The progression of the random walk can be quantified using mean first-passage times for individual nodes. In computational biology, it has been used previously for analyzing state transition graphs in probabilistic Boolean networks to identify genes perturbations that lead quickly to a desired state of the system [26]. Here, we proposed to use it to decide if signaling from one measured node to another measured node typically passes through other measured nodes. This task bears similarities to the problem in physical chemistry of finding reaction paths from a reactant to a product. Mean first-passage time has been used as one way of solving that problem for reactions with continuous or discrete reaction coordinates [21], for example to uncover the path of excitation migration after photon absorption in photosynthetic complex. Our approach could be viewed as an exploration of reaction paths on a cellular scale where the reaction coordinates are nodes in a directed graph.
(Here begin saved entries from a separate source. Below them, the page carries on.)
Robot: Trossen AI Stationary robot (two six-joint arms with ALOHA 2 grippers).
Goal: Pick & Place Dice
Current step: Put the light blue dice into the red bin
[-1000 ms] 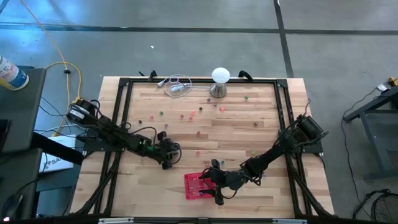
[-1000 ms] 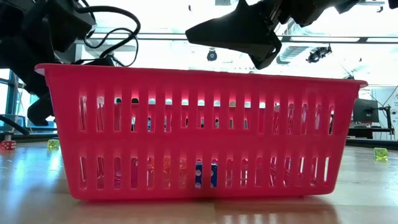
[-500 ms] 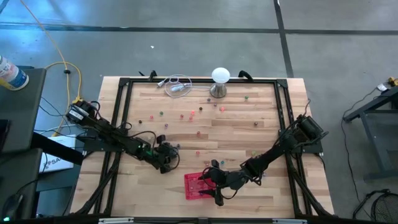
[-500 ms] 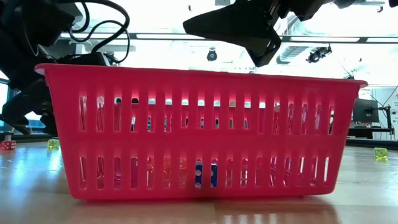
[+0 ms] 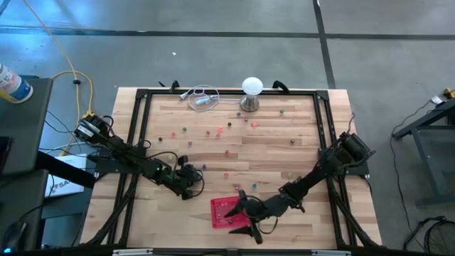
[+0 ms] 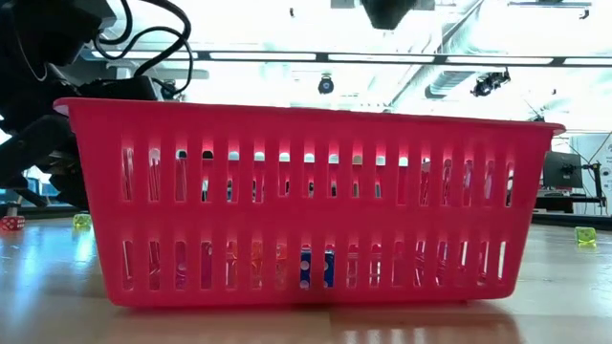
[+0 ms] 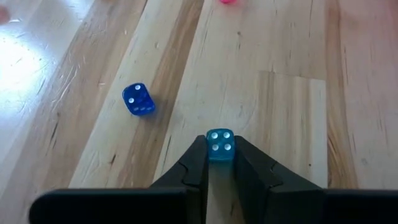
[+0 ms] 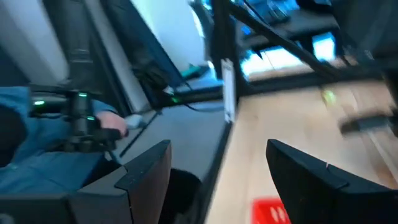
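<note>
A small teal die (image 7: 219,144) lies on the wooden table between the fingers of my left gripper (image 7: 220,163), which is shut on it at the table's near left (image 5: 189,186). A blue die (image 7: 138,99) lies just beyond it. More dice (image 5: 213,131) are scattered over the far half of the table. The red slotted basket (image 5: 224,212) stands near the front edge with several dice (image 6: 316,268) inside. My right gripper (image 5: 247,216) hovers open over the basket, its fingers (image 8: 146,168) wide apart and pointing level. My left gripper pinches the teal die's two opposite side faces (image 7: 211,149) between its fingertips. The fingers slant down at it from the table's left. The die's four-pip face is up, and its underside looks to be on the wood.
A white ball-topped metal stand (image 5: 252,92) and a coiled cable (image 5: 202,96) sit at the far edge. A black frame (image 5: 142,128) runs around the table top. Loose dice (image 6: 585,236) lie either side of the basket (image 6: 306,201) in the low view.
My left gripper has moved a little toward the table's near edge and sunk lower. My right gripper has risen above the basket and tipped up from slanting down to level, nearly leaving the top of the low view. The basket has stayed put.
</note>
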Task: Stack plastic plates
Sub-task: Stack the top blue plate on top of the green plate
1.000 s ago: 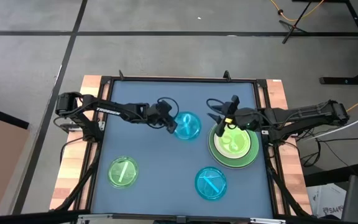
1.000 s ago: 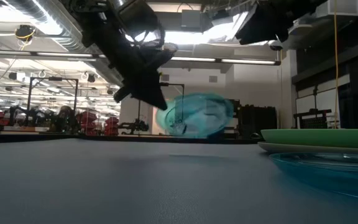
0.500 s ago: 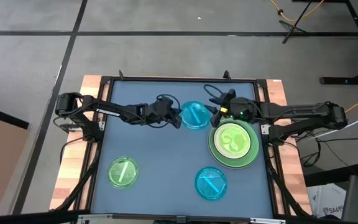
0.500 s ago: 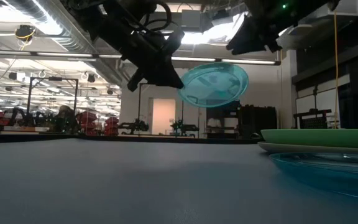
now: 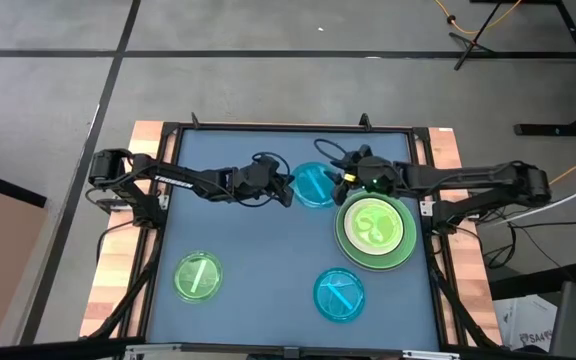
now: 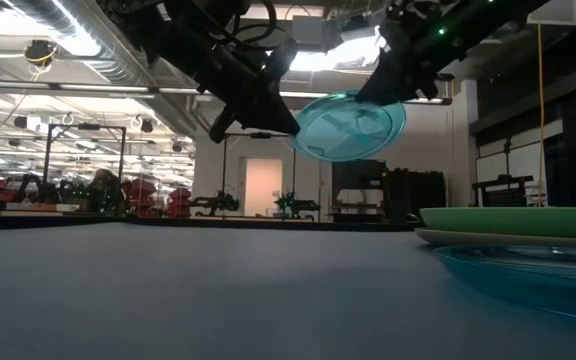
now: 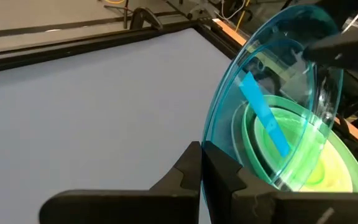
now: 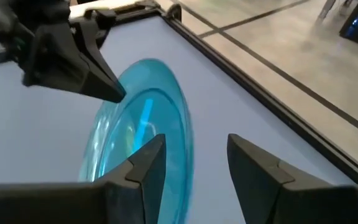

The analogy between the graph problem explored here and the chemical reaction path detection problem indicates that the mean first-passage time could be an effective way of representing paths in the underlying network by direct edges between measured nodes. Experimental validation using simulated and real networks and data show that this is indeed the case. The uncovered connectivity structures better approximate the underlying biology that other strategies we used for comparison. With the proposed approach, for a specific experimental study, one can obtain a dedicated network that includes only nodes for which experimental data is measured in the study, linked by edges representing causal interactions based on known connections from the reference network. The network can then be used as input for network-oriented analyses, or for compact, interpretable visualization of the relationships between measured nodes.